As can be seen from the forgoing description of the embodiments, it is clear to the person skilled in the art that the present invention can be realized with the aid of software plus a necessary common hardware platform. Based on this understanding, the technical solution of the present invention, in essence or as a contribution to the prior art, can be embodied in the form of a software product. The software product of a computer may be stored in a storage medium, such as a ROM/RAM, a disk, a CD-ROM, or the like, and includes a number of instructions to cause one computer apparatus (which can be a personal computer, a server, or a network apparatus, or the like) to carry out the method described in the various embodiments, or in some portions of embodiments, of the present invention.

The various embodiments in this specification are described in a progressive manner. The same or similar parts between the various embodiments can be referred to each other. Each embodiment focuses on the difference from other embodiments.

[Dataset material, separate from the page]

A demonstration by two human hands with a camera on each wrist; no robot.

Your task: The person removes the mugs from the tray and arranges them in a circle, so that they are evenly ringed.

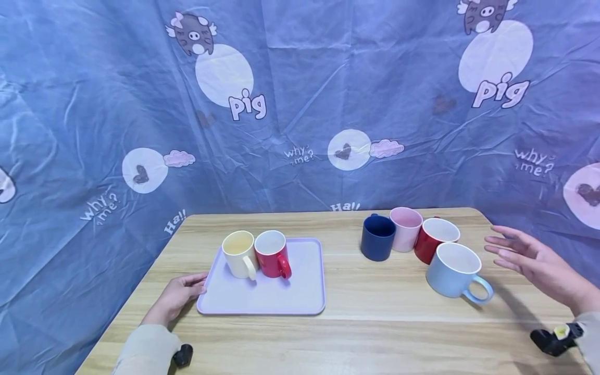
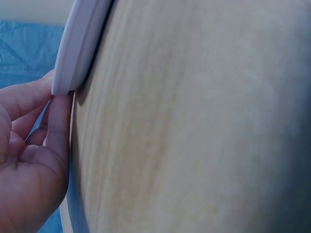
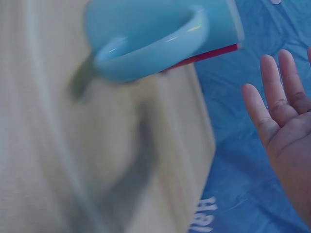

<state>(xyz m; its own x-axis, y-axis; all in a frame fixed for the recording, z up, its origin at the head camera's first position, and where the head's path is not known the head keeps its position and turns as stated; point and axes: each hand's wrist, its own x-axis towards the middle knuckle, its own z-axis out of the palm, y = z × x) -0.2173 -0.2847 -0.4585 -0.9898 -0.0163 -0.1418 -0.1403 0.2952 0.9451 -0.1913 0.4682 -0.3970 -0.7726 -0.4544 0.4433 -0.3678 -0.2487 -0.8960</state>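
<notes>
My left hand (image 1: pixel 178 295) is at the left edge of a lilac tray (image 1: pixel 300 281), and its thumb and fingers pinch the rim. In the left wrist view, the tray's corner (image 2: pixel 77 58) lies between the fingertips. A cream mug (image 1: pixel 240 255) and a red mug (image 1: pixel 272 255) stand side by side on the tray, handles toward the near right. My right hand (image 1: pixel 539 263) hovers to the right of a light blue mug (image 1: pixel 445 276), fingers spread and holding nothing. That mug's handle (image 3: pixel 155 53) shows large in the right wrist view, apart from the fingers.
Behind the light blue mug, a second red mug (image 1: pixel 425 245), a pink mug (image 1: pixel 405 232) and a navy mug (image 1: pixel 377 239) stand close together. All rest on a wooden table (image 1: pixel 365 333). A blue printed cloth (image 1: pixel 300 104) hangs behind the table.
</notes>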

In particular, since a device or system embodiment is basically similar to a method embodiment, the description is relatively simple. For related parts, please refer to the part of the description of the method embodiment. The device and system embodiments described above are merely schematic. In addition, a unit described as a separate component can or can not be physically separated. The component displayed as the unit can or can not be a physical unit, that is, the unit or the component can be located in one place, or can be distributed on a plurality of network units. Part or all of the modules can be selected according to actual needs to achieve the objective of the solution of the embodiment. It can be understood and implemented by the person skilled in the art without creative labor.

The forgoing are only preferable specific embodiments of the present invention, but the protection scope of the present invention is not limited thereto. The person skilled in the art can easily think of. changes or substitutions within the technical scope disclosed by the present invention, which should be covered within the protection scope of the present invention. Therefore, the scope of protection of the present invention should be based on the scope of protection of the claims.